The controller maintains separate internal queues for different types of data manipulation work (e.g., incorporating updates, delta compaction, schema changes, and table checksums). For operations specific to a single Mesa instance, such as incorporating updates and delta compaction, the controller determines what work to queue. Work that requires globally coordinated application or global synchronization, such as schema changes and table checksums, are initiated by other components that run outside the context of a single Mesa instance. For these tasks, the controller accepts work requests by RPC and inserts these tasks into the corresponding internal work queues.
Worker components are responsible for performing the data manipulation work within each Mesa instance. Mesa has a separate set of worker pools for each task type, allowing each worker pool to scale independently. Mesa uses an in-house worker pool scheduler that scales the number of workers based on the percentage of idle workers available. A worker can process a large task using MapReduce.9
Each idle worker periodically polls the controller to request work for the type of task associated with its worker type until valid work is found. Upon receiving valid work, the worker validates the request, processes the retrieved work, and notifies the controller when the task is completed. Each task has an associated maximum ownership time and a periodic lease renewal interval to ensure that a slow or dead worker does not hold on to the task forever. The controller is free to reassign the task if either of the above conditions could not be met; this is safe because the controller will only accept the task result from the worker to which it is assigned. This ensures that Mesa is resilient to worker failures. A garbage collector runs continuously to delete files left behind due to worker crashes.
Since the controller/worker framework is only used for update and maintenance work, these components can restart without impacting external users. Also, the controller itself is sharded by table, allowing the framework to scale. In addition, the controller is stateless – all state information is maintained consistently in the BigTable. This ensures that Mesa is resilient to controller failures, since a new controller can reconstruct the state prior to the failure from the metadata in the BigTable.
Query subsystem. Mesa's query subsystem consists of query servers, illustrated in Figure 5. These servers receive user queries, look up table metadata, determine the set of files storing the required data, perform on-the-fly aggregation of this data, and convert the data from the Mesa internal format to the client protocol format before sending the data back to the client. Mesa's query servers provide a limited query engine with basic support for server-side conditional filtering and "group by" aggregation. Higher-level database engines such as MySQL and F1 use these primitives to provide richer SQL functionality such as join queries.

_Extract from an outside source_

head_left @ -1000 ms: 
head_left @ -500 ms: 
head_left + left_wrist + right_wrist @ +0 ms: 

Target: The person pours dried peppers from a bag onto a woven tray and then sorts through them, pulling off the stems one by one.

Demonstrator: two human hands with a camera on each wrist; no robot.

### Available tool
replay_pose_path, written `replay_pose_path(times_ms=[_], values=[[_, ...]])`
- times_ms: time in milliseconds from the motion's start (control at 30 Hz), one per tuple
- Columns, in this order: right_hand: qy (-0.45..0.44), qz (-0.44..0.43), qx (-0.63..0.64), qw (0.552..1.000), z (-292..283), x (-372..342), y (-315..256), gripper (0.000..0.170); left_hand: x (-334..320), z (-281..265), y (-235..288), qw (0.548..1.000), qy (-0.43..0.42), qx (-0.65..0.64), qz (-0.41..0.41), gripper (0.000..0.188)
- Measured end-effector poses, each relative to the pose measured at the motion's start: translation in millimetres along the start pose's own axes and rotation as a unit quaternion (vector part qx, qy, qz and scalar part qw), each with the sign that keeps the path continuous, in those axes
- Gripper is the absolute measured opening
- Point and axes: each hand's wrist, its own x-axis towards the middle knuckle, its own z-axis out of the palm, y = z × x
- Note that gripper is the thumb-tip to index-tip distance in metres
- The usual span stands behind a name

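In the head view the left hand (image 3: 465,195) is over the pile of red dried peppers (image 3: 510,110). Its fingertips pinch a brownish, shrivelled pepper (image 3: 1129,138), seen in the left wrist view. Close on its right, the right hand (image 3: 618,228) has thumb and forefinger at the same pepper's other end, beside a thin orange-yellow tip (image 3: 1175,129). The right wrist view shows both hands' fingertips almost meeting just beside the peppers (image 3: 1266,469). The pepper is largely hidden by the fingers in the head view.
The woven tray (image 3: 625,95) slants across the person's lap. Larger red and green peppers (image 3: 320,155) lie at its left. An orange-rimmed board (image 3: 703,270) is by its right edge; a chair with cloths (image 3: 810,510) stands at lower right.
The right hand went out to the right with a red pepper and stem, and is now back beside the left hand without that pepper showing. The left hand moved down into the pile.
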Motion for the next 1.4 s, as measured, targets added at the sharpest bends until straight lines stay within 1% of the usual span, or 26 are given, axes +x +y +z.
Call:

Mesa clients have vastly different requirements and performance characteristics. In some use cases, Mesa receives queries directly from interactive reporting front-ends, which have very strict low-latency requirements. These queries are usually small but must be fulfilled almost immediately. Mesa also receives queries from large extraction-type workloads, such as offline daily reports, that send millions of requests and fetch billions of rows per day. These queries require high throughput and are typically not latency sensitive (a few seconds/minutes of latency is acceptable). Mesa ensures that these latency and throughput requirements are met by requiring workloads to be labeled appropriately and then using those labels in isolation and prioritization mechanisms in the query servers.
The query servers for a single Mesa instance are organized into multiple sets, each of which is collectively capable of serving all tables known to the controller. By using multiple sets of query servers, it is easier to perform query server updates (e.g., binary releases) without unduly impacting clients, who can automatically failover to another set in the same (or even a different) Mesa instance. Within a set, each query server is in principle capable of handling a query for any table. However, for performance reasons, Mesa prefers to direct queries over similar data (e.g., all queries over the same table) to a subset of the query servers. This technique allows Mesa to provide strong latency guarantees by allowing for effective query server in-memory pre-fetching and caching of data stored in Colossus, while also allowing for excellent overall throughput by balancing load across the query servers. On startup, each query server registers the list of tables it actively caches with a global locator service, which is then used by clients to discover query servers.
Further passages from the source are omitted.